Counterproductive Thinking

Scott McLemee reviews Melissa Gregg's Counterproductive: Time Management in the Knowledge Economy.

May 3, 2019
 
 

"Make your system the guardian of the necessary, the grave of the needless," the enlightened master intones. "Train your system to remember all that it should not forget -- to forget all that it should not remember."

Quickly as you can, snatch the pebble from my hand.

But no, the wisdom quoted here only sounds like something from the early 1970s show Kung Fu. It is, in fact, taken from How to Systematize the Day's Work: 87 Plans and Shortcuts Used and Proved at the Desks of 43 Executives, ninth edition, issued in 1911 by the System Company. As far as I can tell, the company specialized in business textbooks reflecting then-new ideas about scientific management. None of them had the lasting impact of Frederick Winslow Taylor's The Principles of Scientific Management, also published in 1911, which sought to boost manufacturing productivity by determining the "one best way" for workers to perform each step of the process. But the System Company played its own pioneering role by flipping Taylor's script: it proposed that those running a company should expect the same efficiency from themselves that they did from their employees.

How to Systematize the Day's Work provided a diagram of how the executive's desk should be organized, for example. It gives instructions on how to retrieve a file from a desk drawer. (The exact number of movements involved, in case you are wondering, is three.) But these are just details, for the reader is actually being inducted into a higher level of professional competence and security. Once established, "your system" will subdue and transcend the strains of work life: "File therein the little cares that wear and tear -- the important details that annoy."
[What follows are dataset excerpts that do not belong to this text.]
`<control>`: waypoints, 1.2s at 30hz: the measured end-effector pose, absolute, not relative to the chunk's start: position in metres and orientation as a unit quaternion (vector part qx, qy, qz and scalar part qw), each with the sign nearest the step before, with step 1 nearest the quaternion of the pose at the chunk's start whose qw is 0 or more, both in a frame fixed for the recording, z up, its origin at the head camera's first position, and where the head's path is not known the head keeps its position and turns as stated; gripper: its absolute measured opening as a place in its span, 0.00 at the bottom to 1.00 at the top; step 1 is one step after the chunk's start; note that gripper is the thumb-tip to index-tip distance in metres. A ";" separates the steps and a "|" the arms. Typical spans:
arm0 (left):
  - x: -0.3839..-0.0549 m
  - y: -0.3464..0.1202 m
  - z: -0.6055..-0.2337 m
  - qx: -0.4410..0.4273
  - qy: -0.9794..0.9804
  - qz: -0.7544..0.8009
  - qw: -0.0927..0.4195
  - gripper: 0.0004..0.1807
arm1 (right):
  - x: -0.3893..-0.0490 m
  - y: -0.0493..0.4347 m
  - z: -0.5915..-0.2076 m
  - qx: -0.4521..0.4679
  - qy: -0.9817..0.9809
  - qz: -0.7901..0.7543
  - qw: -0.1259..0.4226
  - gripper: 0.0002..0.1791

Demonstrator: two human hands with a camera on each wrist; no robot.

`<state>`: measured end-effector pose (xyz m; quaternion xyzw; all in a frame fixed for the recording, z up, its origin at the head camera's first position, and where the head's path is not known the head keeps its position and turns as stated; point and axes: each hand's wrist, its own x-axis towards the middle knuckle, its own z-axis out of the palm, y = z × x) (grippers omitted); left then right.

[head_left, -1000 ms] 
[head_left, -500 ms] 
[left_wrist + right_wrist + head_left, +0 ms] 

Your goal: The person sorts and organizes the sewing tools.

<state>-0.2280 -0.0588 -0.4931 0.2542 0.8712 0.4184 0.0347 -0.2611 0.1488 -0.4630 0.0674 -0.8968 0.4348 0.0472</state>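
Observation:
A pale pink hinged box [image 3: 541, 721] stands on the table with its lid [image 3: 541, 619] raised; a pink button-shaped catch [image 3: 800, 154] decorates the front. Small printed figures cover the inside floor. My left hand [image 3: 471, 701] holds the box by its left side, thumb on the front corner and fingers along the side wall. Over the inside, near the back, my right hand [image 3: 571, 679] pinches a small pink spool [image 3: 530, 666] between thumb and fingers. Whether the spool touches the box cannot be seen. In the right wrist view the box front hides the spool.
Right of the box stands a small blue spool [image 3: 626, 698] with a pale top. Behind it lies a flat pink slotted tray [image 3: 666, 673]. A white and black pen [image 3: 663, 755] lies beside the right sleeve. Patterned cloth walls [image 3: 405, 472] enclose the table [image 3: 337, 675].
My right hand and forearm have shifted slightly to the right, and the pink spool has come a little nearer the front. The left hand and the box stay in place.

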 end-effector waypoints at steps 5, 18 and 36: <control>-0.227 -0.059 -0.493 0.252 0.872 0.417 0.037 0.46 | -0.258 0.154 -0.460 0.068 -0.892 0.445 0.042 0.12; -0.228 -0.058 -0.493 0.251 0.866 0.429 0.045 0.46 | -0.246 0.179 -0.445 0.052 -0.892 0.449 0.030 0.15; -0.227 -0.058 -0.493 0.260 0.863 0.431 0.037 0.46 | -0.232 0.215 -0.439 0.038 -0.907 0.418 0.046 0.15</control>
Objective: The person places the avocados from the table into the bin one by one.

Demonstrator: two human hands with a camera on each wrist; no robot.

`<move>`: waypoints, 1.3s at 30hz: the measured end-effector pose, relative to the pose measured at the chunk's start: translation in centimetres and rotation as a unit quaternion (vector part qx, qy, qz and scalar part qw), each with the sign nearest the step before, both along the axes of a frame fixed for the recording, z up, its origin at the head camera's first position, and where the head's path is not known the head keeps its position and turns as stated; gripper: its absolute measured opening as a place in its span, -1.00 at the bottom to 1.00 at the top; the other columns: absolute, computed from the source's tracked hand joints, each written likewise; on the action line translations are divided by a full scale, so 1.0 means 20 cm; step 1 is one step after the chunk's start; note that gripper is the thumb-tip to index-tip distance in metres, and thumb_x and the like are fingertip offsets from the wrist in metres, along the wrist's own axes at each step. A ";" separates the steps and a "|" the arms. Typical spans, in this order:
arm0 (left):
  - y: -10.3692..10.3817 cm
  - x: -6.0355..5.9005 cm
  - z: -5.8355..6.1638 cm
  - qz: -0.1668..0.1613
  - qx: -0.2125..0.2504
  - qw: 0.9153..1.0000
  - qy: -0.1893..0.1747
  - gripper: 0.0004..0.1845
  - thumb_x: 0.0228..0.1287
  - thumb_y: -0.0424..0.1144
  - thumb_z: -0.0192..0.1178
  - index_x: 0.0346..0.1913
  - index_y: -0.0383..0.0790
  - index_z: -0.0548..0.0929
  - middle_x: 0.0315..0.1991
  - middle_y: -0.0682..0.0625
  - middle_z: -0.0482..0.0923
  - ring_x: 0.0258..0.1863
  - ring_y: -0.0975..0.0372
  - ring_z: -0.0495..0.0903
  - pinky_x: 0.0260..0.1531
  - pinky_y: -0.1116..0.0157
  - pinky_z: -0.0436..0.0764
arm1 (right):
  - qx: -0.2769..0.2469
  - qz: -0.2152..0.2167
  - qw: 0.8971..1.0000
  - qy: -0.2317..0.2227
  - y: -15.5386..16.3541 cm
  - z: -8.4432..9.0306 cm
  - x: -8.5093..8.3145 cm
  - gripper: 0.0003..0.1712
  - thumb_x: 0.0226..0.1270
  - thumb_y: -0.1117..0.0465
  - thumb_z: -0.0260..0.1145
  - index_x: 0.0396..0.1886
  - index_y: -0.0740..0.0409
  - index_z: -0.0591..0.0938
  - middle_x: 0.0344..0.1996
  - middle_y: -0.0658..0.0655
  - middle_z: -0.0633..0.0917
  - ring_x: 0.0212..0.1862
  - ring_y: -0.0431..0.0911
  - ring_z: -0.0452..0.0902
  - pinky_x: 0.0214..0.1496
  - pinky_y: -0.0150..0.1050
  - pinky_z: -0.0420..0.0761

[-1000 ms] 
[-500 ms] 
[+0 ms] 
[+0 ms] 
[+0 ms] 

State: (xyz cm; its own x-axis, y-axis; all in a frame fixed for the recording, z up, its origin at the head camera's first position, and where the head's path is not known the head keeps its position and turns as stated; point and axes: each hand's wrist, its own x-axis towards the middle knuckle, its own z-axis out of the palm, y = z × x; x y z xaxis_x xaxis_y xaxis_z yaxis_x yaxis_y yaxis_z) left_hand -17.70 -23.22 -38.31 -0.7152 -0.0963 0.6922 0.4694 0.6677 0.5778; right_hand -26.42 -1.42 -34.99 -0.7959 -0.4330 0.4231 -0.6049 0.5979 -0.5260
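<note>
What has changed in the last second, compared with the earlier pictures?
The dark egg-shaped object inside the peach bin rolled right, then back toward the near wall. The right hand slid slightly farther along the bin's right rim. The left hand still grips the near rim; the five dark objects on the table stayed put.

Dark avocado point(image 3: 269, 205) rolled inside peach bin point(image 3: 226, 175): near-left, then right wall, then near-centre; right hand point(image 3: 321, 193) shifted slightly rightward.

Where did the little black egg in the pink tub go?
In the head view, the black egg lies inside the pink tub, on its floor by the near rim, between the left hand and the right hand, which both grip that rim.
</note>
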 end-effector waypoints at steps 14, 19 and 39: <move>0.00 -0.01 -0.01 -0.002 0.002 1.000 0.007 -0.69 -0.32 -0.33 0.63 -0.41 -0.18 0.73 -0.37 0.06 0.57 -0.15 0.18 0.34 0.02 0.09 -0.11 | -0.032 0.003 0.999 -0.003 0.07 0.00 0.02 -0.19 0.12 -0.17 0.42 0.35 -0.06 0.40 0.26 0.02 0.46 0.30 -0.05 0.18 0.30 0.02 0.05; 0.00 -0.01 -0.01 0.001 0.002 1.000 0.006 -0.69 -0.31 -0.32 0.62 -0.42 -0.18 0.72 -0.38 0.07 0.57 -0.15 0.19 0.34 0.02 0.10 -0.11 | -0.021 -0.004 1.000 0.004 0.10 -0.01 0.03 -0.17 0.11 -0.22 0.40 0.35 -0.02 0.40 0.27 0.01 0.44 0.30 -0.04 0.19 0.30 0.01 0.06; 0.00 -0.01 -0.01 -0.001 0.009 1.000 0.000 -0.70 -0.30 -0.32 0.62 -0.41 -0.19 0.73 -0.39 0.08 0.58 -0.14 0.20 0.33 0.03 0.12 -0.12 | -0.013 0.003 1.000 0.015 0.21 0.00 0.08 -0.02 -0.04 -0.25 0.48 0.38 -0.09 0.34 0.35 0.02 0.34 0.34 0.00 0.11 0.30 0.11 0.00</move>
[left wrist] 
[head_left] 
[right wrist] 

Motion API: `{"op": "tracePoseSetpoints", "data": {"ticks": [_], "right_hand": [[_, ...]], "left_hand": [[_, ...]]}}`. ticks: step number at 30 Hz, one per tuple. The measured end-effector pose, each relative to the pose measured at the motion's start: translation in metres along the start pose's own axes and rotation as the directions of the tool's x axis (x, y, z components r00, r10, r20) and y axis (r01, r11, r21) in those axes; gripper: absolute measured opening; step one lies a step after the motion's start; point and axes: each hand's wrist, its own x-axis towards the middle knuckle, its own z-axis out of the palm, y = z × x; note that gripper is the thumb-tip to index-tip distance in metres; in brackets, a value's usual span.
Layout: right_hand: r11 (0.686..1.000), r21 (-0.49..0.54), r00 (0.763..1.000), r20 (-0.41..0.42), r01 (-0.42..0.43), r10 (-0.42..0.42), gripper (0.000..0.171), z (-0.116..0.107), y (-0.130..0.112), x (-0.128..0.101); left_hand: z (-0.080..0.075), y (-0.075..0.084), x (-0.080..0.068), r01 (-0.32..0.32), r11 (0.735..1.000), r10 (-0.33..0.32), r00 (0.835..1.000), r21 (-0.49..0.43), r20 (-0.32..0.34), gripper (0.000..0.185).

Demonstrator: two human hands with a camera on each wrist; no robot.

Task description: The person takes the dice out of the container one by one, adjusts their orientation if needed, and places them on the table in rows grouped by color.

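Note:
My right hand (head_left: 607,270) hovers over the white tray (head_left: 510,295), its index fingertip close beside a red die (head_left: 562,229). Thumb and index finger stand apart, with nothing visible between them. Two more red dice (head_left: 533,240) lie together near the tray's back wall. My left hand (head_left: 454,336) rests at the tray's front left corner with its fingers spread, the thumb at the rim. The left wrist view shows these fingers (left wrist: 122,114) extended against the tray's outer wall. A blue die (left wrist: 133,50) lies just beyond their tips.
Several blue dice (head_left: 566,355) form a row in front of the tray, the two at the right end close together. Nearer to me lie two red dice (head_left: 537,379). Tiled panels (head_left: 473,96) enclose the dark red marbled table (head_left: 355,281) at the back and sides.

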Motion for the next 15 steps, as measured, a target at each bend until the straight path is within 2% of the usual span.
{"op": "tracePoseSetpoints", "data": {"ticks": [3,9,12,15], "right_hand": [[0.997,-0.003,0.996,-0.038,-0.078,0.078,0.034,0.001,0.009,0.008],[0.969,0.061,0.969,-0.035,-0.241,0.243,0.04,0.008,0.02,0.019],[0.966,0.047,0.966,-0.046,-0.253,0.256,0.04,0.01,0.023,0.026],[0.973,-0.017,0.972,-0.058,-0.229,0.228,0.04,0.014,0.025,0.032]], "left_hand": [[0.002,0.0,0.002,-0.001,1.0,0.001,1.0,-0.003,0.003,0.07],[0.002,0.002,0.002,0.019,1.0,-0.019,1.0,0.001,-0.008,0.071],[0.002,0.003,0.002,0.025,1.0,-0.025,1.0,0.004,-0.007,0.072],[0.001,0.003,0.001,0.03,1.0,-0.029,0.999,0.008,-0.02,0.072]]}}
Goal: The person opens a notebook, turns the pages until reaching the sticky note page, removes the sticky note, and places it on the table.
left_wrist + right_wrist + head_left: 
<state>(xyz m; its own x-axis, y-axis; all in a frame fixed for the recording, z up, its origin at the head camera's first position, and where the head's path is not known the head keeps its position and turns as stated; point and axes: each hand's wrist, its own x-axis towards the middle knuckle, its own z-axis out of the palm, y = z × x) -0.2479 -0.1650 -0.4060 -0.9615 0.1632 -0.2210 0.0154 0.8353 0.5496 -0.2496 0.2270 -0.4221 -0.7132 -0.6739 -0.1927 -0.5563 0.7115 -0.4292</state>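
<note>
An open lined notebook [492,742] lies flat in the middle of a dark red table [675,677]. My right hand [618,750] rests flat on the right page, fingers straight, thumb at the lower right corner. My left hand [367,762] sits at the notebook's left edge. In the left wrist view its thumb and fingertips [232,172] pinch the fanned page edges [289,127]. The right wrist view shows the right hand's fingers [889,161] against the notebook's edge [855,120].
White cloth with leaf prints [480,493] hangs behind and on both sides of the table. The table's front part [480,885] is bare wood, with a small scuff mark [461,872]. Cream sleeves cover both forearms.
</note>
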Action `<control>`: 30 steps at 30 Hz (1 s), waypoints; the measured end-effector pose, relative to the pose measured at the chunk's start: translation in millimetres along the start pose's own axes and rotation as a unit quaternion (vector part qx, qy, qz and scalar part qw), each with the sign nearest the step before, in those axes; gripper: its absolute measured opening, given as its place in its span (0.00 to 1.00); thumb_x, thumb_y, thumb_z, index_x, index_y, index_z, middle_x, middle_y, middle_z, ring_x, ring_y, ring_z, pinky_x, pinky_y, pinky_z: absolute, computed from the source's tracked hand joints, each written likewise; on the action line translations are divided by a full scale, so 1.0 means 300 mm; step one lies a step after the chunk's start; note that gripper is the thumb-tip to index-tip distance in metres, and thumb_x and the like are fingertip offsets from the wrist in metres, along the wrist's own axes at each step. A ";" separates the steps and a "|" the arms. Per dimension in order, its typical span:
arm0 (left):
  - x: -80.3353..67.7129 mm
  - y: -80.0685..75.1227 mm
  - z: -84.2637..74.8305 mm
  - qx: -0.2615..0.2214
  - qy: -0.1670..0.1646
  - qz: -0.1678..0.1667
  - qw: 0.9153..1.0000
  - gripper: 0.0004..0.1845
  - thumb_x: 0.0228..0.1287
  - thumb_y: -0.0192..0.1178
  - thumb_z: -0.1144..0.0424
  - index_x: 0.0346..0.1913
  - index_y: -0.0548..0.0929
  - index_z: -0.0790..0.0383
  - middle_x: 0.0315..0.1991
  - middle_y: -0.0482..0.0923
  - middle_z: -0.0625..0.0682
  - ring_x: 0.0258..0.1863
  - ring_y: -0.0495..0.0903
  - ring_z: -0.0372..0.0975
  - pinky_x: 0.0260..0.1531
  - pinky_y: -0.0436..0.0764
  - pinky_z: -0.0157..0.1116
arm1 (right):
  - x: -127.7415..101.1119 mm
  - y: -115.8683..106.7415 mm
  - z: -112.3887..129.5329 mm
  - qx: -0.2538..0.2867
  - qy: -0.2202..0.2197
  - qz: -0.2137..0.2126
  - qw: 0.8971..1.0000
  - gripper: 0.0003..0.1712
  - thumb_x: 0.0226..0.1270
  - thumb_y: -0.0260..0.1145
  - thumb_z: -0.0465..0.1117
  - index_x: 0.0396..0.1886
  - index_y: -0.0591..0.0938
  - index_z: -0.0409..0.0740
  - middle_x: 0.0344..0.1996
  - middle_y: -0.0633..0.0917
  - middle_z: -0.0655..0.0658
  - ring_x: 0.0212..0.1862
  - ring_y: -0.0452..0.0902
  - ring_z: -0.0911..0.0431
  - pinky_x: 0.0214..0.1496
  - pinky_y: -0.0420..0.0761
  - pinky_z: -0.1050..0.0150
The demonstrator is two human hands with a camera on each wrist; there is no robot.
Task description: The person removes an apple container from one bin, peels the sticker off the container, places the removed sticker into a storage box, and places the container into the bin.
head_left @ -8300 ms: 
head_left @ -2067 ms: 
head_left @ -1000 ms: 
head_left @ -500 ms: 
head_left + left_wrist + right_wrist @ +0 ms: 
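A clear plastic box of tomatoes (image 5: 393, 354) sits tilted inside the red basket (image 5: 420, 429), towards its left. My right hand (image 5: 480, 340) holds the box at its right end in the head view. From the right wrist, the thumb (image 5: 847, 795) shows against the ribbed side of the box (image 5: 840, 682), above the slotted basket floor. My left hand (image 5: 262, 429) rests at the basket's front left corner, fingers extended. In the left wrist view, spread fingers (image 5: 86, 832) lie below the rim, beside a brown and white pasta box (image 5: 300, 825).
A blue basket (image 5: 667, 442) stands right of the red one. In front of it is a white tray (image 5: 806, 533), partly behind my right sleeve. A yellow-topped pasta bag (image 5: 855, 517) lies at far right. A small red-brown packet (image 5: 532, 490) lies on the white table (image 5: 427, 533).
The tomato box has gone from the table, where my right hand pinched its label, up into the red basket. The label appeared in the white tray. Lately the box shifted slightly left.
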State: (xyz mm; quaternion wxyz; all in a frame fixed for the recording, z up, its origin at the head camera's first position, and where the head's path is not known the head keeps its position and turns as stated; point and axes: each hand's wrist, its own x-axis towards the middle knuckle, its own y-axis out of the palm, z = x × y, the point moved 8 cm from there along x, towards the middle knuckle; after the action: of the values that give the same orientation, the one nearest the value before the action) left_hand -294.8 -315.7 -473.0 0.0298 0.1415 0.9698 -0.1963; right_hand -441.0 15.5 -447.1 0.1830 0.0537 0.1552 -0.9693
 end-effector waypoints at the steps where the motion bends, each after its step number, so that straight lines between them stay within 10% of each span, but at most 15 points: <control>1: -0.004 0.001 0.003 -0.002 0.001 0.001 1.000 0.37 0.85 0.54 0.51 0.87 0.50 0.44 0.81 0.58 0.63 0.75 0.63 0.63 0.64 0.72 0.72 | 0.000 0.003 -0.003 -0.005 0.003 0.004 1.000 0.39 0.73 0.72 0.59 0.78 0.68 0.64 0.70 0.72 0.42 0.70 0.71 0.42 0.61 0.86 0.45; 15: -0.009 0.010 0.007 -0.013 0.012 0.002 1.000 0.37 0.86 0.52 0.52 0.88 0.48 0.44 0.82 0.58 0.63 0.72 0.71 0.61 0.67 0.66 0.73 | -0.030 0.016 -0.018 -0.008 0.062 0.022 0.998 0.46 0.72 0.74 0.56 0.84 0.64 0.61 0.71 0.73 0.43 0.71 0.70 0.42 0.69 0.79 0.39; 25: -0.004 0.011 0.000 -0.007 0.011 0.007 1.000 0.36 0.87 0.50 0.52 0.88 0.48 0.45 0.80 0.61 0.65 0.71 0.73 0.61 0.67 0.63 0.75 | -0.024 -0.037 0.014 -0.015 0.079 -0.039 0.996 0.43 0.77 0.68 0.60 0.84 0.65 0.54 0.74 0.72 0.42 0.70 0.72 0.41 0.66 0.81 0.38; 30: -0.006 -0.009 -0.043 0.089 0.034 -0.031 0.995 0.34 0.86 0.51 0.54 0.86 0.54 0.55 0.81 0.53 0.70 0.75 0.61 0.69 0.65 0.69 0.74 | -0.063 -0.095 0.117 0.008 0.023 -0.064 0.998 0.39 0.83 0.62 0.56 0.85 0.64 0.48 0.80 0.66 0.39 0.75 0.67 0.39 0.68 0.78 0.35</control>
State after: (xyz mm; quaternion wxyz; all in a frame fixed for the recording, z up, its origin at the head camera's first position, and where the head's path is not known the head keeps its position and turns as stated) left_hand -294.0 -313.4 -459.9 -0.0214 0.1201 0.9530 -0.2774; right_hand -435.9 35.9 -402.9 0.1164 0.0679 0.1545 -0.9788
Melissa Gregg rescues the manual from oblivion in her book Counterproductive: Time Management in the Knowledge Economy (Duke University Press), finding in it a prototype of the white-collar self-help/self-motivation handbook familiar to anyone who has browsed the selection of paperbacks on sale in an airport terminal. Gregg is principal engineer and research director for the Intel corporation's Client Computing Group and has read more than her share of management-consultant gurus such as David Allen, author of Getting Things Done: The Art of Stress-Free Productivity (2001). But she also coedited The Affect Theory Reader (another Duke title) and places the genre in a rich social and historical context.

Time-management books respond to the professional-managerial class's endless struggle to take control over the scarcest of its resources. The advice itself consists of "a fairly unchanging cluster of tried-and-true methods," Gregg notes, including "ranked and refined to-do lists; daily affirmations; time logs; single handling [i.e., the opposite of multitasking]; delegation; embracing seclusion … Analyzing a number of manuals in succession quickly reveals the false premise of any professed novelty on behalf of authors." A platitude, recited, will always be repeated.

But the cultural history reconstructed by Gregg consists of more than a continuous recycling of truisms. The literature of domestic science (a.k.a. home economics) took up the subject of time management even before Taylor's study of workplace efficiency. It addressed an audience of middle- and upper-class women, encouraging them to think of maintaining the household as a profession. Work in the domestic sphere (what Marxist-feminist scholars now identify as the labor of social reproduction) "is not commonly considered in the history of management theory," Gregg writes. But the need for time management was an inescapable problem facing the housewife of the late 19th and early 20th centuries even when she was in a position to hire help -- perhaps especially then, since her responsibilities included organizing and disciplining the work of others.

One widely read Progressive-era author encouraged women to conduct their own domestic time-and-motion studies: "No one factor makes a piece of work more interesting than that of timing it, and if possible, lessening this time in future work." The same manual recommends establishing a schedule of housekeeping activity and periodically assessing it to increase its effectiveness. Cultivating efficiency in their work demanded a spirit of self-competitiveness as well as "a process of training oneself to identify typical causes for interruptions," Gregg says, "and a system to take care of such issues without encroaching on a prioritized schedule."

The flow of household engineering (as another expression for this work had it) demanded much more flexibility than any system of time management modeled on the assembly line. The work was endless and not always predictable in what it required or when it had to be done. And in all these respects, today's "service and knowledge professions involving endless iteration and circulation of intangible goods" resemble the demands of the domestic work of a century ago more than they do one of Henry Ford's factories. The market for time management advice is insatiable, and the advice itself is repetitive, because no system is sure to master the challenges of finding, in the author's words, "a rational response to the paralyzing experience of digitally mediated information overload." Besides the self-help books, you also have the option of experimenting with time-management apps, which is as good a way to procrastinate as any.